Когда спустя некоторое время Анна пересказала Адаму свой разговор с прабабкой, он так удивился, что попросил ее снова все повторить.
— Она тебе это сказала? Сама? Не могу себе представить! Она никогда не вспоминает об этой истории, слишком она тяжела для нее, пожалуй, даже трагична. Ведь ее отец, полковник, показал себя человеком колеблющимся, а может, просто чересчур скептичным. Возможно, он боялся не только каторги, но и того, что его заставят давать показания, думаю, больше всего боялся собственной слабости. Она хорошо знает, что падали духом только некоторые, большинство пошли в ссылку, а Оскара Авейде, который на следствии говорил слишком много, современники и внуки ссыльных назвали предателем. Никогда при ней не называй имени Оскар.
Помолчав, Анна спросила:
— Она… Все же она его осуждает?
— Похоже, что да. И, возможно, поэтому старается быть смелой и энергичной за двоих. Буня об этом никогда не говорит, хотя я знаю от моего отца, что бессонные ночи она проводит также и в молитвах за… за всех самоубийц. А значит, и за него?

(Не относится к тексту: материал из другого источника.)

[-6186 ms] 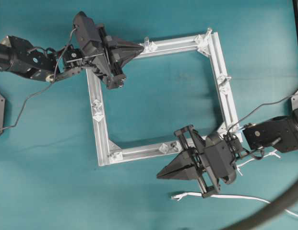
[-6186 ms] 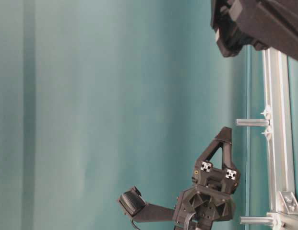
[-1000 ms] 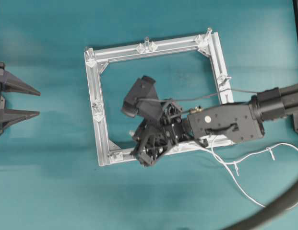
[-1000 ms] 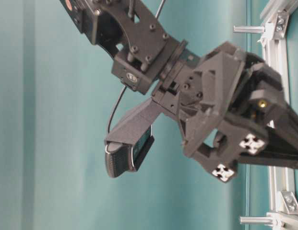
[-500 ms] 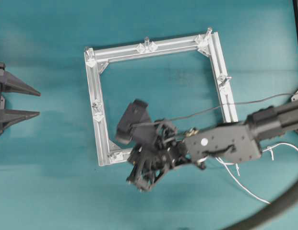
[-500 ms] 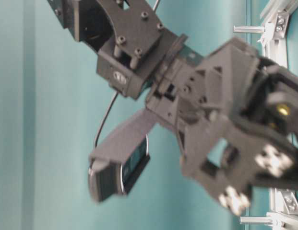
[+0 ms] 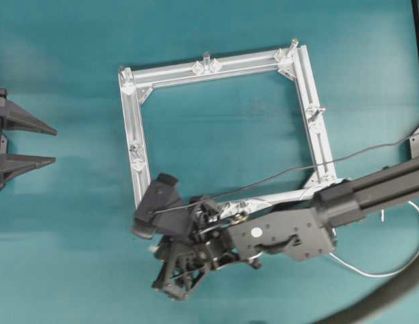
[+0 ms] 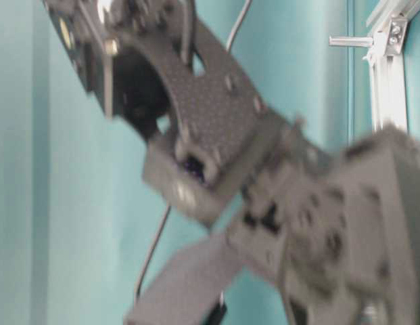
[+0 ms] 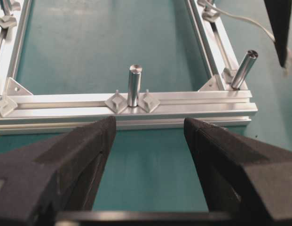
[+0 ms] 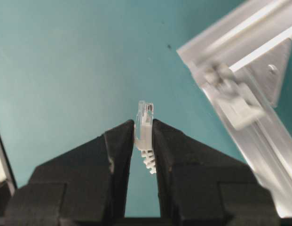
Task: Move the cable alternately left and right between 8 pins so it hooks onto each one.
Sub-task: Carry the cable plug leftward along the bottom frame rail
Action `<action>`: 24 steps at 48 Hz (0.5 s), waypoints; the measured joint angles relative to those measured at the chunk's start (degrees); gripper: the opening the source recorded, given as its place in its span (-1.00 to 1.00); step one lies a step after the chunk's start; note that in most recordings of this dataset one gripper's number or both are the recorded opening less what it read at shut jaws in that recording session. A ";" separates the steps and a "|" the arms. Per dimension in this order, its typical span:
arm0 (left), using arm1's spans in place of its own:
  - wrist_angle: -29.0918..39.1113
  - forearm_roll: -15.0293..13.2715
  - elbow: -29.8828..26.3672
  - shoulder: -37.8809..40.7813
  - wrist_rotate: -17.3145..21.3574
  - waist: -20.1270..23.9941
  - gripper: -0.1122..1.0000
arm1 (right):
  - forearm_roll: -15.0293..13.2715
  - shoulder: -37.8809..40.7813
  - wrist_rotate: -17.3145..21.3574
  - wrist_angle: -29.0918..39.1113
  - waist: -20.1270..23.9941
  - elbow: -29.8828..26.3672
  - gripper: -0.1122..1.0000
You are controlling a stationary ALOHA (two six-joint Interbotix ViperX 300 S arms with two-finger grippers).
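In the right wrist view my right gripper (image 10: 144, 124) is shut on the cable's clear plug end (image 10: 146, 112), just off a corner of the silver frame (image 10: 240, 56). From overhead, the right gripper (image 7: 172, 282) sits outside the frame's bottom-left corner. The white cable (image 7: 371, 274) trails in a loop at the lower right. Pins (image 7: 206, 59) (image 7: 293, 44) (image 7: 316, 111) stand round the frame (image 7: 128, 121). My left gripper (image 7: 27, 145) waits open at the far left edge, facing a pin (image 9: 134, 84) with nothing between its fingers (image 9: 89, 141).
The right arm (image 7: 371, 192) lies across the frame's near rail. It fills the table-level view as a blur, leaving one pin (image 8: 348, 42) showing. A thick dark hose (image 7: 391, 293) curves at the bottom right. A second pin (image 9: 243, 69) and cable (image 9: 240, 19) show in the left wrist view.
My right gripper has swung from inside the frame down and left, past the near rail to outside the bottom-left corner, dragging the cable along. The left gripper has not moved.
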 measured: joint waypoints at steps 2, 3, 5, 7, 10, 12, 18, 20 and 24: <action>0.00 0.00 0.09 -0.09 0.00 0.00 0.49 | 0.00 0.79 -0.09 0.00 0.00 -1.23 -0.54; -0.09 0.00 0.09 -0.18 0.00 0.00 0.49 | 0.00 1.23 -0.09 0.00 0.00 -1.85 -0.54; -0.09 0.00 0.09 -0.35 0.00 0.00 0.49 | 0.09 1.93 -0.09 0.00 0.00 -3.08 -0.54; -0.09 0.00 0.00 -0.62 0.00 0.00 0.49 | 0.00 2.55 -0.09 0.00 0.00 -4.22 -0.54; 0.00 0.00 0.09 -0.88 0.00 0.00 0.49 | 0.00 3.60 0.00 0.09 0.00 -5.71 -0.54; -0.09 0.00 0.18 -0.97 0.00 0.00 0.49 | 0.00 4.31 -0.09 0.00 0.00 -6.59 -0.54; 0.00 0.00 0.44 -1.32 0.00 0.00 0.49 | -0.35 6.15 -0.26 0.09 -0.09 -9.14 -0.54; 0.00 0.00 0.44 -1.32 0.00 0.00 0.49 | -0.35 6.68 -0.35 0.00 -0.35 -9.76 -0.54; 0.00 0.00 0.44 -1.41 0.00 0.00 0.49 | -0.44 7.91 -0.88 0.35 -1.05 -11.07 -0.54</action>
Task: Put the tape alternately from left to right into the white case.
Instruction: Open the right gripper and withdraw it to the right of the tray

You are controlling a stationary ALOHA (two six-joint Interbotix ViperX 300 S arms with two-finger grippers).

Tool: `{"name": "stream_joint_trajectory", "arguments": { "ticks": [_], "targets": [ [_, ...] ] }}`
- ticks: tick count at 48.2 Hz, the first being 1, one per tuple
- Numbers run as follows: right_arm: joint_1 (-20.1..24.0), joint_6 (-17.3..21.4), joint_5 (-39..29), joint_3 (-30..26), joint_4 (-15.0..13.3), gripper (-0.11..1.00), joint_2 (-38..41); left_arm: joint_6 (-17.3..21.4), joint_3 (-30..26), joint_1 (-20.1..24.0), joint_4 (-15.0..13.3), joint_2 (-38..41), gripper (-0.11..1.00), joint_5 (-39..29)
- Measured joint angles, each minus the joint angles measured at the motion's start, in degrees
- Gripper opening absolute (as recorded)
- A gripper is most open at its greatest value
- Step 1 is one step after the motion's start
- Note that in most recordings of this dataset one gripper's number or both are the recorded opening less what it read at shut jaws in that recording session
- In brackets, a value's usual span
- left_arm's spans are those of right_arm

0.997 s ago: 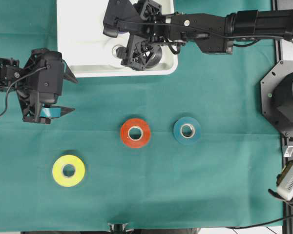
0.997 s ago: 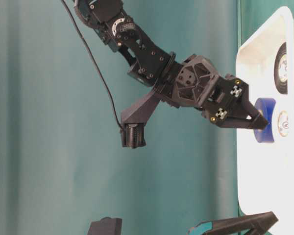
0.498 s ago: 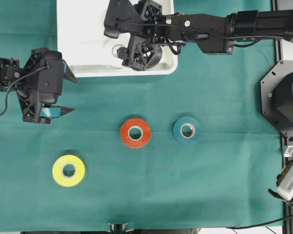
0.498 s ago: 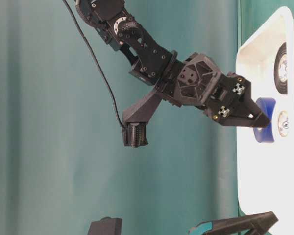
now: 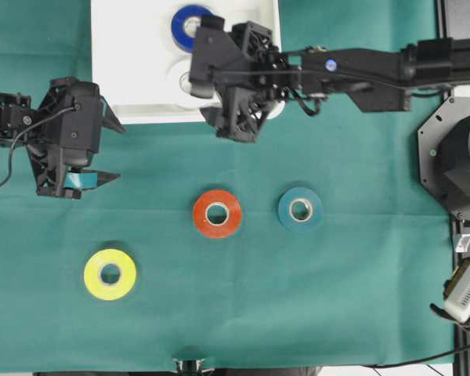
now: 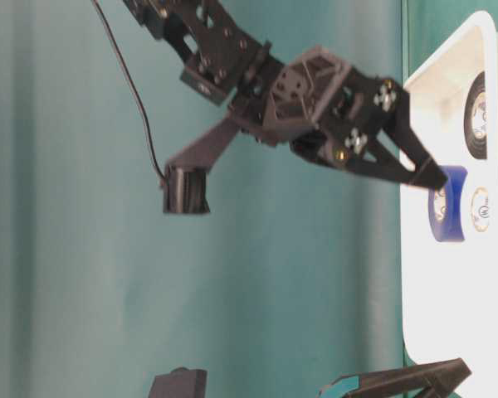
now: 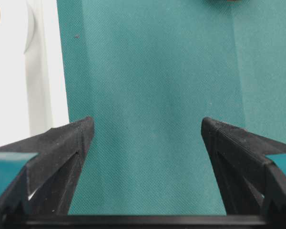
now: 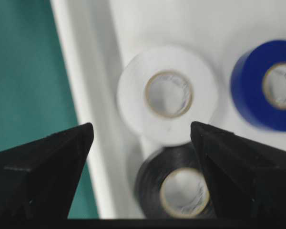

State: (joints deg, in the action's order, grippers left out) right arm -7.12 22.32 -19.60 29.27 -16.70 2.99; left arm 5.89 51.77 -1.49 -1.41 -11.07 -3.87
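The right claw has just let go and pulled back. A second ago it sat low inside the shallow white plastic case with its fingers around the rolls; now it hangs over the case's near rim and the green cloth of the counter, jaws spread wide and holding nothing. That retreat has uncovered the glossy blue tape roll, which lies flat in the case. The right wrist view shows 3 rolls resting there: the blue one, a glossy white tape roll beside it, and a glossy black tape roll touching the white one, nearest the rim.

So 3 of the 6 rolls look delivered, and 3 are still out on the cloth: the red tape roll near the middle, the teal tape roll just to its right, and the yellow tape roll well apart at lower left. Since the right arm made this drop, the next pick should probably fall to the left arm.

The right arm reaches across from the right edge, its wrist tilted down toward the case. The left claw hasn't moved: it hovers over bare cloth left of the case, jaws fully spread and empty.
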Motion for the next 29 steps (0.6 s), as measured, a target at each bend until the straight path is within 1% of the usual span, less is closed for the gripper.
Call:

— Mon Dieu! — вздохнула Анна-Мария, которая вскоре должна была называть маршальшу своей прабабкой. — Выходит, и она страдает? А я думала, что она только тешится своим долголетием, своей стойкостью. Оказывается, она страдает, и уже столько лет, как и другие? Как все люди?
Следующие недели Анна прожила как во сне, хотя это было время, когда ей казалось, что наконец-то она сама решает и делает то, чего на самом деле хочет. После свадьбы Эльжбеты, которая переехала с мужем в Катовицы, она отправилась с Данутой в летний лагерь на берегу моря и научилась от девочек из ее класса больше, чем они от нее, хотя в Ястарню она поехала для того, чтобы подготовить некоторых из них к переэкзаменовке по французскому языку. Это было время их вынужденной разлуки, потому что Адам поехал сначала на какой-то съезд, а потом был послан институтом на длительную практику в Вену. Пани Рената все еще делала вид, будто ничего не знает, и рассчитывала на то, что разлука и время ослабят их чувства. На самом деле все было иначе: они писали друг другу каждый день, и по утрам, сидя на пляже, Анна-Мария не могла дождаться обеда, после которого ученицам раздавали почту. А вечером она писала длинное любовное письмо на прекрасном школьном французском языке и сама бежала на почту, чтобы отправить его в тот же день. Ей казалось, что таким образом она сокращает время путешествия плотно исписанных страниц и обеспечивает им безопасность. Скоро при виде красного почтового ящика, возле которого они проходили, осматривая достопримечательности Гельской косы, у нее замирало сердце, будто пред ней представал ее Адам. Когда же они проходили через деревню и Анна-Мария не видела красного пятна ни на одном из домов или на углу улицы, она с грустью думала о том, что здесь нет почты и, значит, нарушена связь между ней и Веной. Как-то раз, потерявшись в Пуцке, на вопрос воспитательницы, почему, вместо того чтобы пойти с ними, она пошла в направлении площади, Анна объяснила это своей невнимательностью, но сама прекрасно знала, что побежала на площадь в надежде увидеть здание почты или хотя бы прикрепленный к какому-нибудь дому ящик, красный ящик.